▶ YOUR TASK: An exact copy of the lines of the listing below between the "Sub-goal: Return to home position" line and the "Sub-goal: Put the" line, both included, is the whole answer; please omit the pictures.

▶ EXTRACTED MATERIAL:

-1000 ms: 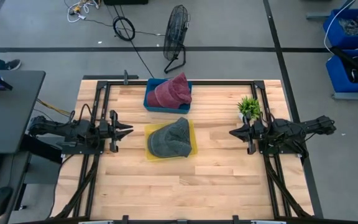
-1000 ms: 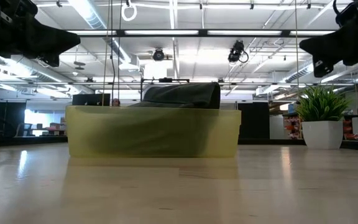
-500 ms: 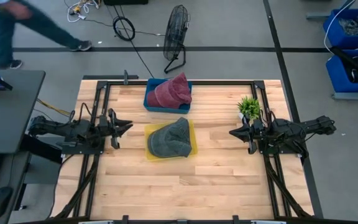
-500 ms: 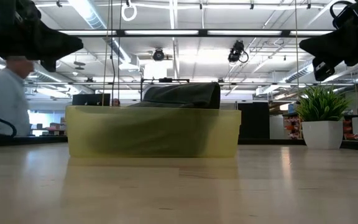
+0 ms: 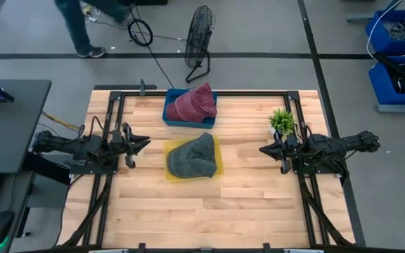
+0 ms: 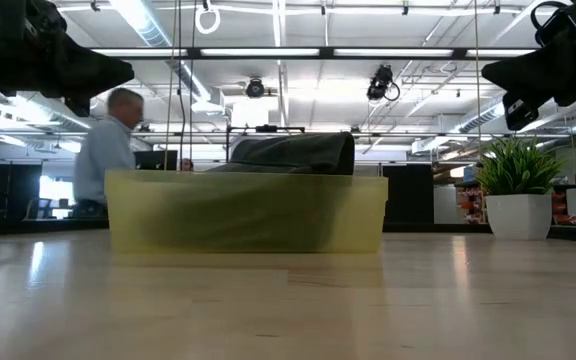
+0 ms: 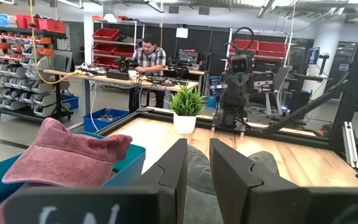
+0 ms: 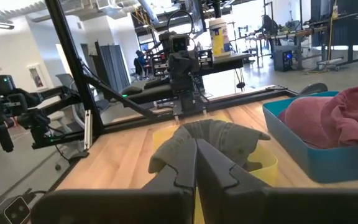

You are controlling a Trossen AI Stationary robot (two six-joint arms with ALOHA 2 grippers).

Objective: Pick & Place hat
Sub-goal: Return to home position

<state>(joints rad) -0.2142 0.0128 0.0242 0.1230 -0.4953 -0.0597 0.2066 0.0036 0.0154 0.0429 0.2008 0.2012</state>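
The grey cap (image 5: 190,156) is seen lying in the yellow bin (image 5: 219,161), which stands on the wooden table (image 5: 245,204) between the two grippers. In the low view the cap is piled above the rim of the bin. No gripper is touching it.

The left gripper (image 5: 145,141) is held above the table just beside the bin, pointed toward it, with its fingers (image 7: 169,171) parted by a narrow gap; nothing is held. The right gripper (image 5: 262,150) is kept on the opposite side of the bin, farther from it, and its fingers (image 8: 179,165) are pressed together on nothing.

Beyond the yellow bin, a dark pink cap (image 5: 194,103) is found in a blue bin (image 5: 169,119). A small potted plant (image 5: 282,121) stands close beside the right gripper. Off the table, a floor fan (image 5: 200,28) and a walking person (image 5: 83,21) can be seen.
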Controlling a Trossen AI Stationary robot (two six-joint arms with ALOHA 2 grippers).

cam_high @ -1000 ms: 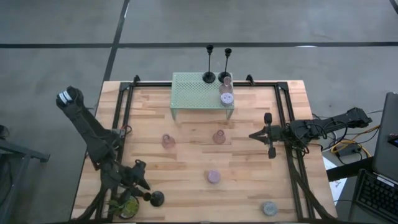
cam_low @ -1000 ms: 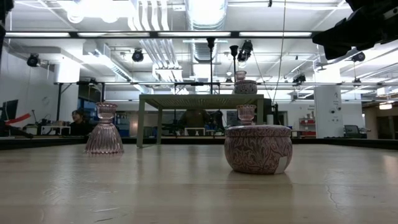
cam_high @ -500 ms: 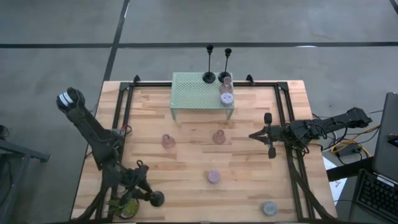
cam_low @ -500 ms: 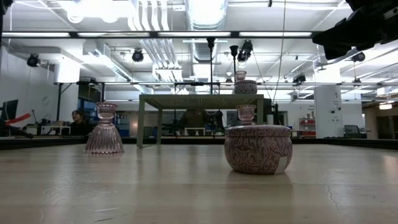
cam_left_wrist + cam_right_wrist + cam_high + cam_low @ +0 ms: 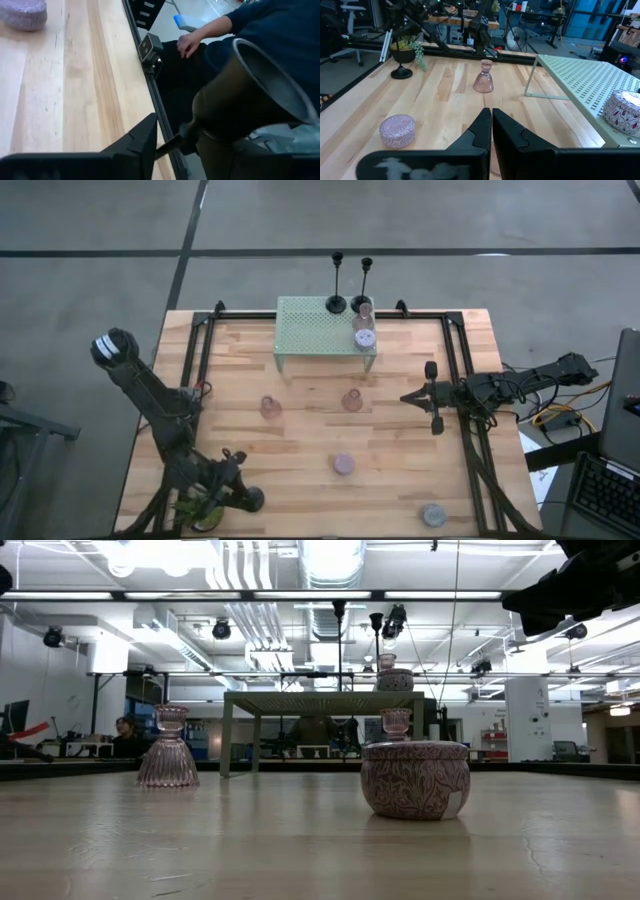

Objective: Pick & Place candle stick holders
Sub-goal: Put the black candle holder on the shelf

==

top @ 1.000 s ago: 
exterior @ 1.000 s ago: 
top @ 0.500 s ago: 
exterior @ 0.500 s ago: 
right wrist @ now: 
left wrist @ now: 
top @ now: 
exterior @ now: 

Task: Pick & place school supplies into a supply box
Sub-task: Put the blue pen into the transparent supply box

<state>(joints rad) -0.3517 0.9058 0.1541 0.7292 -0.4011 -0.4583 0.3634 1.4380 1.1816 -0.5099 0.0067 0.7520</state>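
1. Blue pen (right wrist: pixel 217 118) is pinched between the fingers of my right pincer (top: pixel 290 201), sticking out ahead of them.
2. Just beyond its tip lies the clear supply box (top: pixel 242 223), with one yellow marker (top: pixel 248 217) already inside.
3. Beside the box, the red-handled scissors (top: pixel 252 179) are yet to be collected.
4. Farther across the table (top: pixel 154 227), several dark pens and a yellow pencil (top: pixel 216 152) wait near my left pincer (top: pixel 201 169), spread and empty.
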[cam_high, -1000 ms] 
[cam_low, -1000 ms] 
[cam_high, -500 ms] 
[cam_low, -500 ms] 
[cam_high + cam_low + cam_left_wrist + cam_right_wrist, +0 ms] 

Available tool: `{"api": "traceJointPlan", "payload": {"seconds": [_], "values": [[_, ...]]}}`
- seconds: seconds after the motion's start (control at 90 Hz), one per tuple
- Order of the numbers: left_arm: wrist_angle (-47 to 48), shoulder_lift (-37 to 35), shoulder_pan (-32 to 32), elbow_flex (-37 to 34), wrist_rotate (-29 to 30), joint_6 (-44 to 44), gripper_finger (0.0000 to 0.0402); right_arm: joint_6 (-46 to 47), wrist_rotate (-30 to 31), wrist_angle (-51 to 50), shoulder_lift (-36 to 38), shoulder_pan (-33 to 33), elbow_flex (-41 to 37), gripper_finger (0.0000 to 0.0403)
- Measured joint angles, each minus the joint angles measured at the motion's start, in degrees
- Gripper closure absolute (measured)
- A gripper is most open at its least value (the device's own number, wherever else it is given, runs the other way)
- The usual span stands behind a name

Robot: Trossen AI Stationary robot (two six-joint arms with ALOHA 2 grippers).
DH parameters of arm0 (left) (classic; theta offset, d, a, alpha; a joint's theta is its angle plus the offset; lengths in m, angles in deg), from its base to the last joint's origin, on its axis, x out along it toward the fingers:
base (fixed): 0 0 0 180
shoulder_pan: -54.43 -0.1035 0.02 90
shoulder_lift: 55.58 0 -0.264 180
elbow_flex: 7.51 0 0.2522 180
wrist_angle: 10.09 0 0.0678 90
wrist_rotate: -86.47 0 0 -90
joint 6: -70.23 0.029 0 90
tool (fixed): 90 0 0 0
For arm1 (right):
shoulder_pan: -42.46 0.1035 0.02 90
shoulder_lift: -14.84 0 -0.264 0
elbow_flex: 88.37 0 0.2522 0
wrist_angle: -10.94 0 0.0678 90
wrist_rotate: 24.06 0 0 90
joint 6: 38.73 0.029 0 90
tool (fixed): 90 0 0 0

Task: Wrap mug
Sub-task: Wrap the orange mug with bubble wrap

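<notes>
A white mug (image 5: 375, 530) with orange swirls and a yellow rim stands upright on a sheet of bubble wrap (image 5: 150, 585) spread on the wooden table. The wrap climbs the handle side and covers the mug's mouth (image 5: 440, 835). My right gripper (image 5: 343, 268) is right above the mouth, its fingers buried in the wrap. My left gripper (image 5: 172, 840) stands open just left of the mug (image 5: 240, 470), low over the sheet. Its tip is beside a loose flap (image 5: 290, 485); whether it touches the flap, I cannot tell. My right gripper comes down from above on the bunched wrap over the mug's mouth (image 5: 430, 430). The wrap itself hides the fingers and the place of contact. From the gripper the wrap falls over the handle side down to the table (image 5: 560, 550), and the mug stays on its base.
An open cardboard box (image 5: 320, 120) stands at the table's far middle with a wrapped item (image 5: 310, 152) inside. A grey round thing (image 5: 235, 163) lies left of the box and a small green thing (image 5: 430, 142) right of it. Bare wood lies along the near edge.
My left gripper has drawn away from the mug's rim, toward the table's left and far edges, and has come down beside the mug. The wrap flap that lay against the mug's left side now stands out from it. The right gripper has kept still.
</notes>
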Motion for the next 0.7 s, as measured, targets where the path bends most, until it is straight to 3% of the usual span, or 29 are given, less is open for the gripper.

▶ YOUR SOLUTION:
Sub-goal: Return to home position

<state>(joints rad) -0.2142 0.0128 0.0242 0.1230 -0.4953 -0.0597 0.2066 0.0036 0.0154 0.0429 0.2008 0.2012</state>
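The grey cap (image 5: 190,156) is seen lying in the yellow bin (image 5: 219,161), which stands on the wooden table (image 5: 245,204) between the two grippers. In the low view the cap is piled above the rim of the bin. No gripper is touching it.

The left gripper (image 5: 145,141) is held above the table just beside the bin, pointed toward it, with its fingers (image 7: 169,171) parted by a narrow gap; nothing is held. The right gripper (image 5: 262,150) is kept on the opposite side of the bin, farther from it, and its fingers (image 8: 179,165) are pressed together on nothing.

Beyond the yellow bin, a dark pink cap (image 5: 194,103) is found in a blue bin (image 5: 169,119). A small potted plant (image 5: 282,121) stands close beside the right gripper. Off the table, a floor fan (image 5: 200,28) and a walking person (image 5: 83,21) can be seen.
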Controlling a Trossen AI Stationary robot (two six-joint arms with ALOHA 2 grippers).

cam_high @ -1000 ms: 
cam_low @ -1000 ms: 
cam_high @ -500 ms: 
cam_low @ -500 ms: 
cam_left_wrist + cam_right_wrist + cam_high + cam_low @ +0 ms: 

Objective: Pick & Place candle stick holders
Sub-goal: Put the black candle holder on the shelf

This output requires nothing further.